WORK ORDER. Your task is to find every line of the listing that includes "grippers" and copy it.

INFORMATION SHOWN.
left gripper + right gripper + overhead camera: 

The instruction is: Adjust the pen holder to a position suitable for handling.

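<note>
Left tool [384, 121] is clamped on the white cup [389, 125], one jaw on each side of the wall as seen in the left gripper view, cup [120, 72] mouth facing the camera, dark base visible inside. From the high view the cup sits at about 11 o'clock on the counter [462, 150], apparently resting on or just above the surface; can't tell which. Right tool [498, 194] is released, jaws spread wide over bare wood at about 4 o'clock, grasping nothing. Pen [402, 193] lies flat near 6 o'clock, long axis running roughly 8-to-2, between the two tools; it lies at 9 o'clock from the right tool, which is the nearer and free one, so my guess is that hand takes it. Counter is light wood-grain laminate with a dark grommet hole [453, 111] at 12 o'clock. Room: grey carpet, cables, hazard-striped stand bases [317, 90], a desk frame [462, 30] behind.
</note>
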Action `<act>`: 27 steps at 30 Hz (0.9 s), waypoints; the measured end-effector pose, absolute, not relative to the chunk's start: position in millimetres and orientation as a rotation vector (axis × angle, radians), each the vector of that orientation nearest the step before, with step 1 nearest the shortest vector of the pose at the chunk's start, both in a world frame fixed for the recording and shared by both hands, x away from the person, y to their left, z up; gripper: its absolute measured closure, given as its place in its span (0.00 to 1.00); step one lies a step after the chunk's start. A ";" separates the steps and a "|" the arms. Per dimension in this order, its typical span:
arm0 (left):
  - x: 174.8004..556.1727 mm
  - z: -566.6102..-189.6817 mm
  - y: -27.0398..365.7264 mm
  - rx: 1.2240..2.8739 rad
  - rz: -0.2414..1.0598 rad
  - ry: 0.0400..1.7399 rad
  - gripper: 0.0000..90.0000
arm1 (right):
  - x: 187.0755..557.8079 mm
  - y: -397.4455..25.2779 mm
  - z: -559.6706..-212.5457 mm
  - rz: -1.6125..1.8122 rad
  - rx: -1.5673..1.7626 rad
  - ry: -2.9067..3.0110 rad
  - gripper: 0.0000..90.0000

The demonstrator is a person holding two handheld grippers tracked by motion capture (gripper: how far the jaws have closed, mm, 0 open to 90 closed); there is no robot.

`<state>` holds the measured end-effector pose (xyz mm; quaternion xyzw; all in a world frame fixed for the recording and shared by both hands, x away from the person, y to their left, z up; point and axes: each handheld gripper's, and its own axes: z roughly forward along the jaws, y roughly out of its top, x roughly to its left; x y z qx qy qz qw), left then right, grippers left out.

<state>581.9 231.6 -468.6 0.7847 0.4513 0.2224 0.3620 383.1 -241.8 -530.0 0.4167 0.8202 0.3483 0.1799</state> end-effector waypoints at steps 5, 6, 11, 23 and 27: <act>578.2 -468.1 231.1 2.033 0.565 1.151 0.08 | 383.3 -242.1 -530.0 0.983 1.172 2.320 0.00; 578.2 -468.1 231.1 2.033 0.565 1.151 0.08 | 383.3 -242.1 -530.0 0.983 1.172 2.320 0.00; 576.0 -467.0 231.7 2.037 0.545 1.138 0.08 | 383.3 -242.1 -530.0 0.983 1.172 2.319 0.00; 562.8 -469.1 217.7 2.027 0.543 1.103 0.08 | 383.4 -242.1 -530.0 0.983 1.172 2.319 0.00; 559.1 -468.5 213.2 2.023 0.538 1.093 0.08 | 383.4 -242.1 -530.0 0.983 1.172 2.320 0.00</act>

TASK SOLUTION.
The demonstrator is a person holding two handheld grippers tracked by motion capture (gripper: how far the jaws have closed, mm, 0 open to 90 closed); there is no robot.
`<state>` holds the measured end-effector pose (xyz mm; quaternion xyzw; all in a world frame fixed for the recording and shared by both hands, x away from the person, y to their left, z up; point and axes: each handheld gripper's, and its own axes: z roughly forward along the jaws, y roughly out of its top, x roughly to its left; x y z qx qy qz qw), left then right, grippers left out.

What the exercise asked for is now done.